* [PROBLEM TO SOLVE]:
Would you return, word for word, the lines of the data below from the line with "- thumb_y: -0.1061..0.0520" through the line with "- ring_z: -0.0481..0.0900", and no others?

* [DATA BELOW]:
┄┄┄┄┄┄
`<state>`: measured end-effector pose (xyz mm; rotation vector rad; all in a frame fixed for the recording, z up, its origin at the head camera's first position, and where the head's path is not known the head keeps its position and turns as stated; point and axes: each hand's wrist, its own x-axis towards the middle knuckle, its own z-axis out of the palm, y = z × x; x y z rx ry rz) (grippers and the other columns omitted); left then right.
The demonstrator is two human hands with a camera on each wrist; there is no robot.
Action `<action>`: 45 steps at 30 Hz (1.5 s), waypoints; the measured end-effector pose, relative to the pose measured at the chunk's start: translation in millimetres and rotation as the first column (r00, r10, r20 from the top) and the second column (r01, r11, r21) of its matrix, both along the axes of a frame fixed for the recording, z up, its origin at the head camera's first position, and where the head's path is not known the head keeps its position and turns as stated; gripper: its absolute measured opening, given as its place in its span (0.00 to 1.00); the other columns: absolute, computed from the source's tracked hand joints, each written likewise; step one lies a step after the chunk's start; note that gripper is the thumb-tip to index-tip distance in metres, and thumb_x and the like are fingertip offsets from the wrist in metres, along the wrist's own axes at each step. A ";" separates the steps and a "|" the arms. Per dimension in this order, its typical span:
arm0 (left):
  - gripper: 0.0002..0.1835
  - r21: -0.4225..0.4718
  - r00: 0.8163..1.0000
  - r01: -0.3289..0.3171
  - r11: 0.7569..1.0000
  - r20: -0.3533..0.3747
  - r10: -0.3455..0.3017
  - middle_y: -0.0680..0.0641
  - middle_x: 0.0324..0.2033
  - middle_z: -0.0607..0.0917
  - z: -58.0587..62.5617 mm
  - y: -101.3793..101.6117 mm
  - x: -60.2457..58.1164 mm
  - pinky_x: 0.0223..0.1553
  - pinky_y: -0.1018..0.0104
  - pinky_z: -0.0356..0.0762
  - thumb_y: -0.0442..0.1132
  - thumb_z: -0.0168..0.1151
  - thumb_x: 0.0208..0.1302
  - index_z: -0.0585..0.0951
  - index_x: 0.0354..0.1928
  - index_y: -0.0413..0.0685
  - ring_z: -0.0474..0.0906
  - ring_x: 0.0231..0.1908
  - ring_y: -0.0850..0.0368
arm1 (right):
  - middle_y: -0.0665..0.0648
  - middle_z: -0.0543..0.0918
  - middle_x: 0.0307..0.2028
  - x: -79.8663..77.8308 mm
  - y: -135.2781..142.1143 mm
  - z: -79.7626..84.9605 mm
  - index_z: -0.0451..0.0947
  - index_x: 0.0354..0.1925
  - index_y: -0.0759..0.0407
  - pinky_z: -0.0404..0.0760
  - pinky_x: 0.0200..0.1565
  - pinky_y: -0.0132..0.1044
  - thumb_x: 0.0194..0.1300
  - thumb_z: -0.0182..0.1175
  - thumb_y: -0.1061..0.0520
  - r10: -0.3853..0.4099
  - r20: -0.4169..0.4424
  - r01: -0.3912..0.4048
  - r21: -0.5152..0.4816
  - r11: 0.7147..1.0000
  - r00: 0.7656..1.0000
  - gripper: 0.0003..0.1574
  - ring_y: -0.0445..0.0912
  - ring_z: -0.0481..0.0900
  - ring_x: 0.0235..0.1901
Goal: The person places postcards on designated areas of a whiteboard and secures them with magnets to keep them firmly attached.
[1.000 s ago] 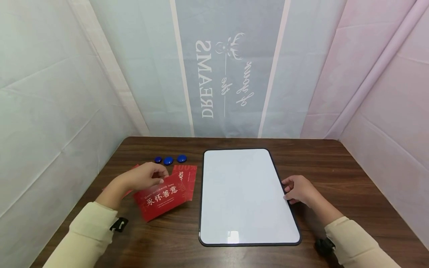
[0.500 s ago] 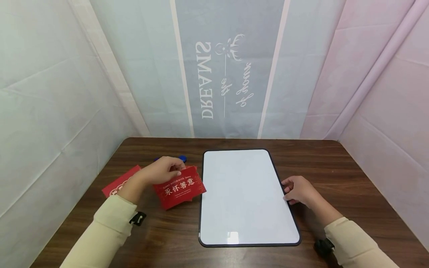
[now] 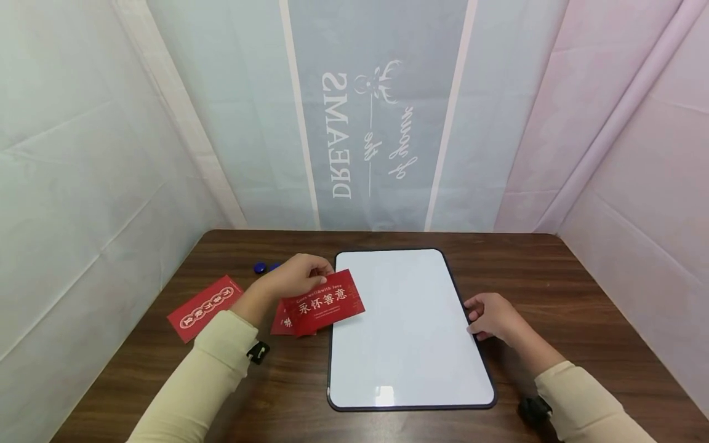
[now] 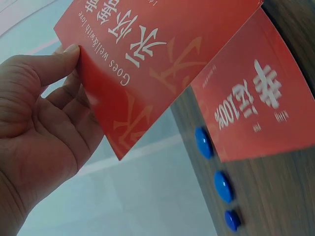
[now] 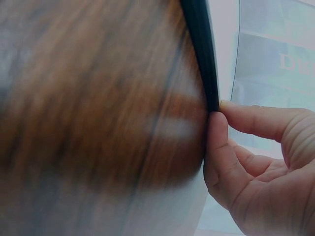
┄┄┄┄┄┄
* [EXERCISE SOLUTION]:
  - thumb_y: -0.1061..0.0520
  - r10: -0.3853..0.4099
  - r20: -0.4169..0.4424
  - r01: -0.3912..0.4048
  - r21: -0.5152..0.4816
  - r11: 0.7147..1.0000
  - r00: 0.7656..1.0000
  - gripper: 0.0003..0.1574
  - ring_y: -0.0445..0.0912
  - ring_z: -0.0481..0.0900

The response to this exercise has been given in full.